È di due condanne a morte, 56 al carcere (di cui 19 all’ergastolo) e 47 revoche di cittadinanza il bilancio del processo di massa chiuso ieri in Bahrain contro cittadini sciiti della monarchia degli al-Khalifa. Tutti accusati di aver «formato un gruppo terroristico» e esportato armi e munizioni per realizzare «attacchi e omicidi».

Dei 60 imputati solo due sono stati scagionati, mentre 24 sono stati giudicati in contumacia. «Una parodia di giustizia», l’ha definita Sayed Ahmed Alqadaei, direttore del Bahrain Institute for Rights and Democracy: «Le confessioni estorte sono diventate la norma nelle corti bahreinite che dispensano sofferenza ai cittadini».

Soprattutto quelli sciiti, maggioranza nel paese del Golfo governato dalla minoranza sunnita con il pugno di ferro: giornalisti sotto processo, attivisti in carcere, partiti politici messi al bando, 553 persone private della cittadinanza dal 2012 e 21 condannati a morte solo nel 2017.

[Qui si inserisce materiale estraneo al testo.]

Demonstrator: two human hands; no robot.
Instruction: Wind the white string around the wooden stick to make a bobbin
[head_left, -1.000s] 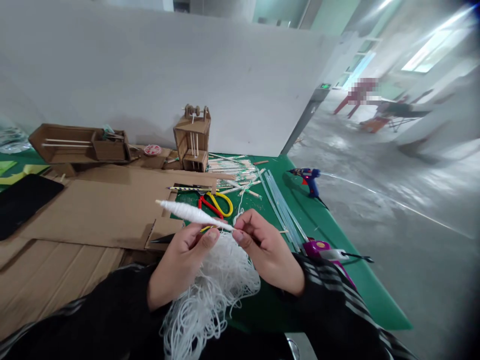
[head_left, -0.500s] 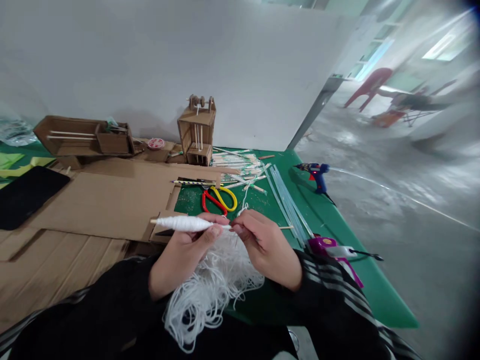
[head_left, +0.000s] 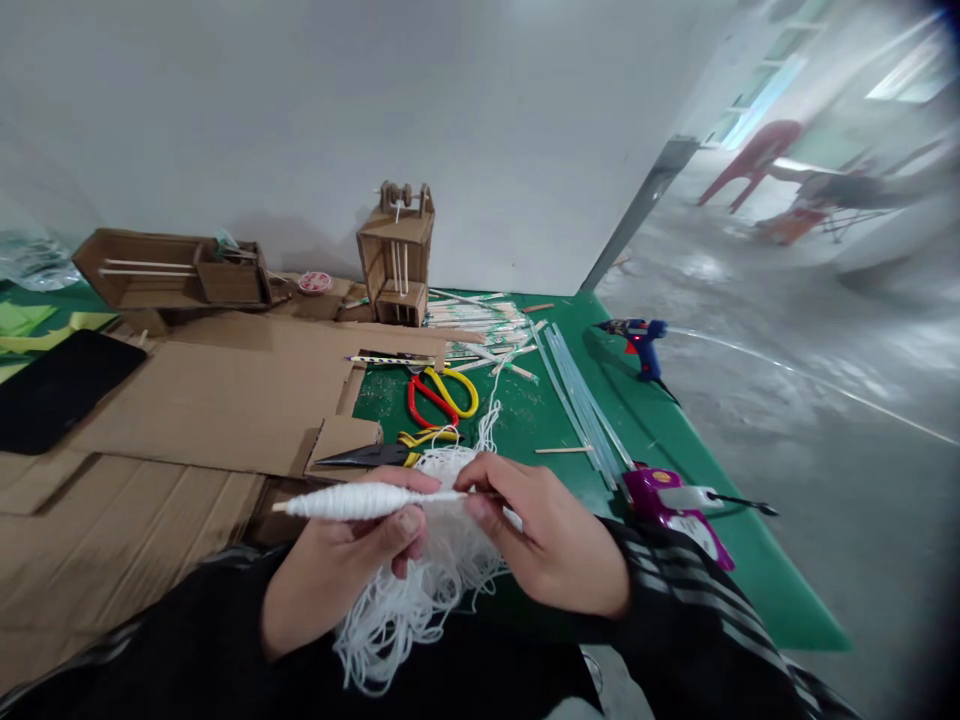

Per gli al-Khalifa è tutta propaganda iraniana; non a caso i 58 condannati sono accusati di lavorare per il nemico Teheran. Dietro sta la longa manus del super-alleato saudita (quello che intervenne per sopprimere nel sangue la primavera di Manama del 2011), forte dell’impunità globale: il Bahrain è sede della Quinta Flotta Usa.